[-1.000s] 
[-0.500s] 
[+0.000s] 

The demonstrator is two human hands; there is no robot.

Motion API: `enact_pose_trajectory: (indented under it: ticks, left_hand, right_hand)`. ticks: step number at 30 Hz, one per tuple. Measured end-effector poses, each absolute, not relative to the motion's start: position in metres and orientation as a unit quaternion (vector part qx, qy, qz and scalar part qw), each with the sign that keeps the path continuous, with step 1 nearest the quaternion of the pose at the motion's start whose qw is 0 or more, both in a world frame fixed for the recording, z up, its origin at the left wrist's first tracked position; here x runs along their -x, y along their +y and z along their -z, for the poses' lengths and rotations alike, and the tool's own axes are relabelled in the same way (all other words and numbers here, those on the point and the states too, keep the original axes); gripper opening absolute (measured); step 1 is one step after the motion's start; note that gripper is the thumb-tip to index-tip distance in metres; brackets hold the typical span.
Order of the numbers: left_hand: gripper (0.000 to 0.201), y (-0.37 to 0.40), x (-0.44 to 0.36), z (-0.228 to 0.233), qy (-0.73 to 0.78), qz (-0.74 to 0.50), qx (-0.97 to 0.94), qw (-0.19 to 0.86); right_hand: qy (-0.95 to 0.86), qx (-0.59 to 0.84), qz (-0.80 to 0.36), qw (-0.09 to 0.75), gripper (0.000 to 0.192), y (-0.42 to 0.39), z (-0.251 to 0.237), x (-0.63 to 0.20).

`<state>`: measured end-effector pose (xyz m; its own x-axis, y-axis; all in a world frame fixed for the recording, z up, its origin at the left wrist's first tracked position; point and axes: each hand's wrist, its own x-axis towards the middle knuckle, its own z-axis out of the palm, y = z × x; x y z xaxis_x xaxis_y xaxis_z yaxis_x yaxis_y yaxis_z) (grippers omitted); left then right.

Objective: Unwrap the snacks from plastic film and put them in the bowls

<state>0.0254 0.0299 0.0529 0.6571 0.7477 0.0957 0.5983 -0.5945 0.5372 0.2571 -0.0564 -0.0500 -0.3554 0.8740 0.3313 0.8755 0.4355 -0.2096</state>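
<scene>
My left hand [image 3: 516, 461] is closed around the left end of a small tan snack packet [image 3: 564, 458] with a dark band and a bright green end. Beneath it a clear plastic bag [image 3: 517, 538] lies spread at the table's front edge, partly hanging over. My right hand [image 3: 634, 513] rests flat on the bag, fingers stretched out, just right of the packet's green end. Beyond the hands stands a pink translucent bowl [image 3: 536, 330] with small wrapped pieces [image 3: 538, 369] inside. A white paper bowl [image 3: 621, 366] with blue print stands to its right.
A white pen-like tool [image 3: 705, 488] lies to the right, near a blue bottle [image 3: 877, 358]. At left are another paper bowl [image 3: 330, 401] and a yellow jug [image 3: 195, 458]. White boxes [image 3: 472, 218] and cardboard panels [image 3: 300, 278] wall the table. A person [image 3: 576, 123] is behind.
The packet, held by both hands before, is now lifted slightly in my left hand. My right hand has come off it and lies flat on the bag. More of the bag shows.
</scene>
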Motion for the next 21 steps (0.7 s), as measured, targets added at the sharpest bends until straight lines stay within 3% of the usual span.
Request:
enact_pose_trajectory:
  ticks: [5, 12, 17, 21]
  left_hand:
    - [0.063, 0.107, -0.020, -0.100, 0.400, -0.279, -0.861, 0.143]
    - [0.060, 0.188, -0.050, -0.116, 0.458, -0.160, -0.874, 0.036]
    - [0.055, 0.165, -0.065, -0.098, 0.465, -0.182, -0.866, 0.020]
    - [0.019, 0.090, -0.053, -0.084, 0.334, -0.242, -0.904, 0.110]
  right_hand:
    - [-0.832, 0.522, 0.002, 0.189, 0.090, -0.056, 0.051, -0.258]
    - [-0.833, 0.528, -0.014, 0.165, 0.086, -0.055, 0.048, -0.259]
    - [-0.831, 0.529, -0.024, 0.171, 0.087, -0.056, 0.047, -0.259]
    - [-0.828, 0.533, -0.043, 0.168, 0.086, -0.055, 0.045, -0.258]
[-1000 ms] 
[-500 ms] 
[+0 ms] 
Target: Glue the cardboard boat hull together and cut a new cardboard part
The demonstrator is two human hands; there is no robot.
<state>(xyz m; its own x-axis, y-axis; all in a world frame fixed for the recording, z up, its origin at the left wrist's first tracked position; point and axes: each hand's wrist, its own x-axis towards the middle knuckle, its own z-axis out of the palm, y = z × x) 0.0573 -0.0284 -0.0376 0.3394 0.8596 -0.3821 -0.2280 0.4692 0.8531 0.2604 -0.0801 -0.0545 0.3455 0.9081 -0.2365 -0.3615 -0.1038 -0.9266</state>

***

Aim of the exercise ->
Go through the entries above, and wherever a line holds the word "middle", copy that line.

Answer to this task ->
`<state>`: measured end-effector pose (xyz m; its own x-axis, y-axis; all in a world frame fixed for the recording, z up, its origin at the left wrist's first tracked position; point and axes: each hand's wrist, its own x-axis towards the middle knuckle, its own z-axis out of the palm, y = z × x; x y z xaxis_x xaxis_y xaxis_z yaxis_x yaxis_y yaxis_z) (grippers omitted); left then right.
<state>(xyz m; its own x-axis, y-axis; all in a world frame fixed for the recording, z up, its origin at the left wrist's first tracked position; point and axes: each hand's wrist, its own x-axis towards the middle knuckle, its own z-axis out of the palm, y = z × x) 0.0573 -0.0284 -0.0376 0.3394 0.8596 -0.3821 -0.2280 0.4692 0.8531 0.2604 -0.0801 -0.0545 0.3455 0.9081 -0.2365 -0.3615 -0.1038 -0.9266</state>

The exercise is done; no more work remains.